Vector Autoregression (VAR) Models

A vector autoregression (VAR) of order \(p\), often abbreviated as VAR(\(p\)), is the following data-generating process (DGP):

\[y_t = \upsilon + A_1 y_{t-1} + \ldots + A_p y_{t-p} + u_t \, ,\]

for \(t = 0, 1, 2, \ldots\), where \(y_t = (y_{1t}, \ldots, y_{Kt})'\) is a (\(K \times 1\)) random vector of observed data, the \(A_i\) are fixed (\(K \times K\)) coefficient matrices, \(\upsilon = (\upsilon_1 , \ldots , \upsilon_K)'\) is a fixed (\(K \times 1\)) vector of intercept terms, and \(u_t = (u_{1t} , \ldots , u_{Kt})'\) is a \(K\)-dimensional innovation process with \(E(u_t) = 0\), \(E(u_t u_t') = \Sigma_u\), and \(E(u_t u_s') = 0\) for \(s \neq t\). Simply put, a VAR(\(p\)) is a model of the DGP underlying some random data vector \(y_t\) for all \(t\) as a function of \(1, \ldots , p\) of its own lags, along with identically and independently distributed (iid) innovations.

Any given VAR(\(p\)) process has an equivalent VAR(1) representation:

\[Y_t = \boldsymbol{\upsilon} + \boldsymbol{A} Y_{t-1} + U_t \, ,\]

where

\[Y_t = \begin{bmatrix} y_t \\ y_{t-1} \\ \vdots \\ y_{t-p+1} \end{bmatrix} \, ,\] \[\boldsymbol{\upsilon} = \begin{bmatrix} \upsilon \\ 0 \\ \vdots \\ 0 \end{bmatrix} \, ,\] \[A = \begin{bmatrix} A_1 & A_2 & \ldots & A_{p-1} & A_p \\ I_K & 0 & \ldots & 0 & 0 \\ 0 & I_K & & 0 & 0 \\ \vdots & & \ddots & \vdots & \vdots \\ 0 & 0 & \ldots & I_K & 0 \end{bmatrix} \, ,\]

and

\[U_t = \begin{bmatrix} u_t \\ 0 \\ \vdots \\ 0 \end{bmatrix} \, .\]

By the above ubiquitous formulation, any given VAR(\(p\)) is stable if \(\text{det}(I_{Kp} - \boldsymbol{A}z) \neq 0\) for \(|z| \leq 1\).
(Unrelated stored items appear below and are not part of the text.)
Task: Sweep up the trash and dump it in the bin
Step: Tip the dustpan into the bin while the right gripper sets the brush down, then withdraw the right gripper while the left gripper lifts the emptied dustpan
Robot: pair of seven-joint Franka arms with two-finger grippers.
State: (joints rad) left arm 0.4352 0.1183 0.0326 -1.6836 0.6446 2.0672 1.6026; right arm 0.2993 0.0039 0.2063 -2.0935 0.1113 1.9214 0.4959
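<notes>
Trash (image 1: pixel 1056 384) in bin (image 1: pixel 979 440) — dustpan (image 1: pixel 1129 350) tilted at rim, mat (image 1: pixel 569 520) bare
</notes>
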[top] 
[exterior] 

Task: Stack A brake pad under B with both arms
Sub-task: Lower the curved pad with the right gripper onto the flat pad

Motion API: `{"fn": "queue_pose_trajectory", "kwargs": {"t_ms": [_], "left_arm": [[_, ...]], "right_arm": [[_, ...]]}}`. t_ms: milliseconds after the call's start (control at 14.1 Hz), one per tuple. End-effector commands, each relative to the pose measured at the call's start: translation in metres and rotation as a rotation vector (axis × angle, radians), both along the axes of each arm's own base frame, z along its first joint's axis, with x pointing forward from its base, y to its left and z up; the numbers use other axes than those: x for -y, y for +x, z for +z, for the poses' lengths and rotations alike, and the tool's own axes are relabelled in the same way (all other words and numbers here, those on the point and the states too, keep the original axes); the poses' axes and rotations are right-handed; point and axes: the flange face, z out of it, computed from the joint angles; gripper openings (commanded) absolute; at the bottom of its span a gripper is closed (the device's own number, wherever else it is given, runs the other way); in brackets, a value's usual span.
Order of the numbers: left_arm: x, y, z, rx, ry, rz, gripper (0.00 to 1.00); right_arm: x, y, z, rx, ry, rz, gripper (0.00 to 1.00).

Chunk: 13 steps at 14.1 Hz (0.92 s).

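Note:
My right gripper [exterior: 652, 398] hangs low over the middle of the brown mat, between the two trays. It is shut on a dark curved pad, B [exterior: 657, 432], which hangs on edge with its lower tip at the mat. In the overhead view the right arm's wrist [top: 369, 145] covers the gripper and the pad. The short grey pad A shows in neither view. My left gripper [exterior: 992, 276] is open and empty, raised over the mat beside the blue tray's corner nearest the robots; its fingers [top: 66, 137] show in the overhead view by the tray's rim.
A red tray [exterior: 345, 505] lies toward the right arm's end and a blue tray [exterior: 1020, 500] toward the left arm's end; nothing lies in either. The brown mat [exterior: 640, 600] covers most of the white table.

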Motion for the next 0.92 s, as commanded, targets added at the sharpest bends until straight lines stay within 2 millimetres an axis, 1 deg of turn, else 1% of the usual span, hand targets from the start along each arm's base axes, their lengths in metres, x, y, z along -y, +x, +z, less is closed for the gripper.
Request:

In other words, if all eigenvalues of \(\boldsymbol{A}\) live within the complex unit circle, we may express the VAR(1) model as

\[Y_t = \boldsymbol{\mu} + \sum_{i=0}^\infty \boldsymbol{A}^i U_{t-i} \, ,\]

where \(\boldsymbol{\mu} = E(Y_t) = (I_{Kp} - \boldsymbol{A})^{-1} \boldsymbol{\upsilon}\), \(\Gamma_Y(h) = \sum_{i=0}^\infty \boldsymbol{A}^{h+i} \Sigma_U (\boldsymbol{A}^i)'\), and \(\frac{\partial Y_t}{U_{t-i}} = \boldsymbol{A}^i \rightarrow 0\) as \(i \rightarrow \infty\). Intuitively, this means that the impulse response of \(Y_t\) to innovations converges to zero over time. Furthermore, a stable VAR(\(p\)) process is stationary – its first and second moments are time invariant.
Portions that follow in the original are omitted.